§ **ABOUT THIS EXERCISE**
Without the pictures, set down every line of the data exactly.

§ **GIVEN INFORMATION**
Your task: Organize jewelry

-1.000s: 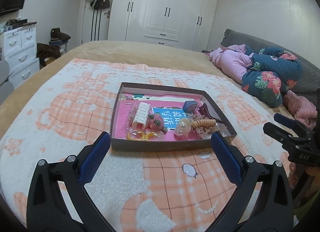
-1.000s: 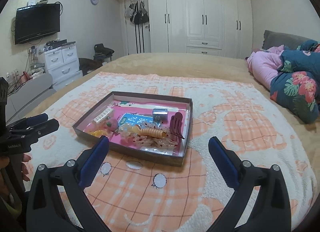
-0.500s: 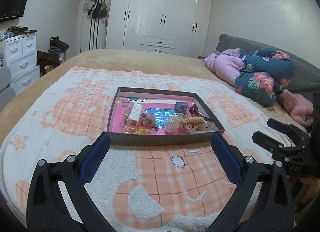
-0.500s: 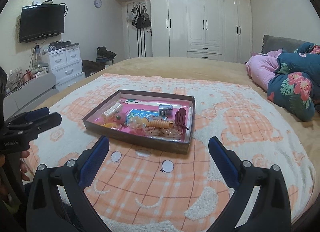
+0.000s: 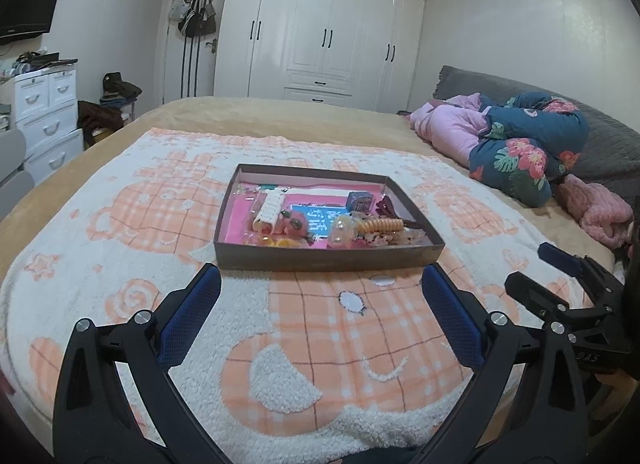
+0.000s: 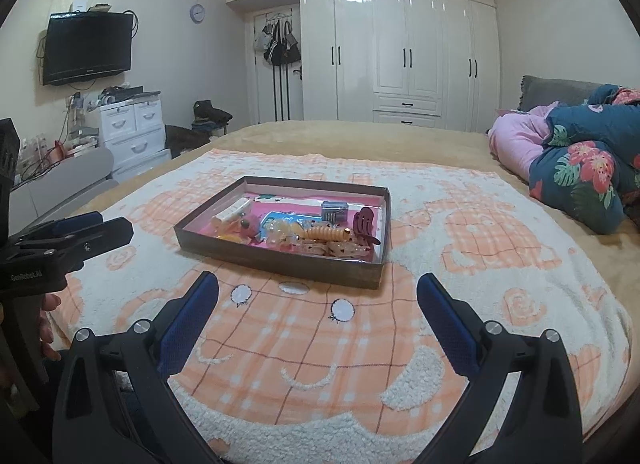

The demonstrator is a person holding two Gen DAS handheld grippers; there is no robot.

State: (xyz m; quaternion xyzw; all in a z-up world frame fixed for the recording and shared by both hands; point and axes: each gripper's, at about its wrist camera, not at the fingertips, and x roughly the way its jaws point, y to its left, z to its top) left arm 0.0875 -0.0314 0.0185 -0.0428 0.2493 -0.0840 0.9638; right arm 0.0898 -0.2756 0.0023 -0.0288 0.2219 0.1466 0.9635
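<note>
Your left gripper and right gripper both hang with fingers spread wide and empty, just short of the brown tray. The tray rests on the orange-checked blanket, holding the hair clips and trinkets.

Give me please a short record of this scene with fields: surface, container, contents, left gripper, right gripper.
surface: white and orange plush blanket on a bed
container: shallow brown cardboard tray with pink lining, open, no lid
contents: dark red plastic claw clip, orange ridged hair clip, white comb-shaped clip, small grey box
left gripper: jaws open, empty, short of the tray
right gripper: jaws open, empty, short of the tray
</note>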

§ **SOLUTION TO THIS PROBLEM**
Your task: Organize jewelry

-1.000s: 
-1.000s: 
-0.500s: 
-0.500s: 
+0.000s: 
+0.000s: 

The demonstrator is a person holding two Gen DAS handheld grippers; there is no robot.

State: (xyz m; quaternion xyzw; all in a z-up world frame fixed for the recording and shared by both hands; point and axes: each gripper's, at about its wrist camera, not at the fingertips, and x roughly the way its jaws point, y to its left, z to its top) left arm 0.0875 -0.0314 0.0185 -0.0428 0.2493 -0.0840 0.9638; right arm 0.0898 -0.2756 0.0023 -0.0288 0.2219 0.1466 0.9635
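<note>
Your left gripper and right gripper both hang with fingers spread wide and empty, just short of the brown tray. The tray rests on the orange-checked blanket, holding the hair clips and trinkets.

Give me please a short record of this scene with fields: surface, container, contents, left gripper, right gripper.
surface: white and orange plush blanket on a bed
container: shallow brown cardboard tray with pink lining, open, no lid
contents: dark red plastic claw clip, orange ridged hair clip, white comb-shaped clip, small grey box
left gripper: jaws open, empty, short of the tray
right gripper: jaws open, empty, short of the tray
</note>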

What was asked now has a complete answer.